The reply should consist of the line containing "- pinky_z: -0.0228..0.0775" and all lines after it in the listing below, reproduced exactly and nothing more.

> _GIVEN INFORMATION_:
- - - - -

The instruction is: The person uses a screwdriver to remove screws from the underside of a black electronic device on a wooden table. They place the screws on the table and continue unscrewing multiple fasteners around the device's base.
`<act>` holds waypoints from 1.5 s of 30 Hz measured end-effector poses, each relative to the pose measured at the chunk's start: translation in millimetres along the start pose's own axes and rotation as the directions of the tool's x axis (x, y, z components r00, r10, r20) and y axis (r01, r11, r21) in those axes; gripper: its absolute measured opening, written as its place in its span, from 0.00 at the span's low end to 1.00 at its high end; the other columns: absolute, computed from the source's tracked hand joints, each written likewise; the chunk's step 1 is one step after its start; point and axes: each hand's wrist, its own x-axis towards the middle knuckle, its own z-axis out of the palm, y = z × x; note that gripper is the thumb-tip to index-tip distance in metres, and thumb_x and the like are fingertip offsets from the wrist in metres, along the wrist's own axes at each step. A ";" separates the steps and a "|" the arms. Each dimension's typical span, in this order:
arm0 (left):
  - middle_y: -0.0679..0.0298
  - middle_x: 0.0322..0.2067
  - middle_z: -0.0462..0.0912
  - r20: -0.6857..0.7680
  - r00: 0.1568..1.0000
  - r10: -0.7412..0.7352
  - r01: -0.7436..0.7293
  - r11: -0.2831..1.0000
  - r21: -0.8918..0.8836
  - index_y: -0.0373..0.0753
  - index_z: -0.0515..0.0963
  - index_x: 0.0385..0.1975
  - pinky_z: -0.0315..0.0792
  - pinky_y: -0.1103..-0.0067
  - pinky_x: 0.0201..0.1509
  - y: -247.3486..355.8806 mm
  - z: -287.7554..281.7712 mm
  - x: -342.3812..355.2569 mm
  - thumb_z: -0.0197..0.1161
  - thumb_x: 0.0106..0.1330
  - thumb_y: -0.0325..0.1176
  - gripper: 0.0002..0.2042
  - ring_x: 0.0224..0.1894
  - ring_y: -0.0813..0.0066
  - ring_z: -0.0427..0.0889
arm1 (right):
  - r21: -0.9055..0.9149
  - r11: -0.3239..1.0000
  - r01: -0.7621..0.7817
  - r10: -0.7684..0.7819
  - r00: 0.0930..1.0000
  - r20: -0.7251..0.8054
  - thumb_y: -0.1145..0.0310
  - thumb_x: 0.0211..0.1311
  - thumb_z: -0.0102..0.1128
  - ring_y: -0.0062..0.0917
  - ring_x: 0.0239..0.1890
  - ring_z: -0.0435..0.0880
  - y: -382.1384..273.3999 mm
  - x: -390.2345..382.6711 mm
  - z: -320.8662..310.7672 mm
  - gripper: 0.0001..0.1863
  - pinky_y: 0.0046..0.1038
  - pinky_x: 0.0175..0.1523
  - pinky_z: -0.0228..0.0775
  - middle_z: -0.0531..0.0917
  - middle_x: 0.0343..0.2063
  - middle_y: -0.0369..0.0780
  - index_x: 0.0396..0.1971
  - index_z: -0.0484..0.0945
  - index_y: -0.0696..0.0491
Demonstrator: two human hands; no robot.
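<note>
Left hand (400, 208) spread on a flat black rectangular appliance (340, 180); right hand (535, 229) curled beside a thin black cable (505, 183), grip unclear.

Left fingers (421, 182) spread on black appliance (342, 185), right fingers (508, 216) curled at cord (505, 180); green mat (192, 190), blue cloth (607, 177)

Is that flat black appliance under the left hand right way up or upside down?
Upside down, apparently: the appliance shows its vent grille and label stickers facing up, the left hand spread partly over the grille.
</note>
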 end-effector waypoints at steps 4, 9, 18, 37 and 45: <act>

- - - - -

> _RESPONSE_:
  - pinky_z: -0.0228..0.0775
  - middle_z: -0.0531..0.0917
  - middle_x: 0.0343..0.2063
  - middle_y: -0.0369..0.0780
  - index_x: 0.0396..0.1971
  - index_z: -0.0484..0.0945
  - index_y: -0.0696..0.0491
Demonstrator: two human hands; no robot.
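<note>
Left hand (400, 208) spread on a flat black rectangular appliance (340, 180); right hand (535, 229) curled beside a thin black cable (505, 183), grip unclear.

Left fingers (421, 182) spread on black appliance (342, 185), right fingers (508, 216) curled at cord (505, 180); green mat (192, 190), blue cloth (607, 177)

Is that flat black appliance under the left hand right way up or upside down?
Upside down, apparently: the appliance shows its vent grille and label stickers facing up, the left hand spread partly over the grille.
</note>
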 end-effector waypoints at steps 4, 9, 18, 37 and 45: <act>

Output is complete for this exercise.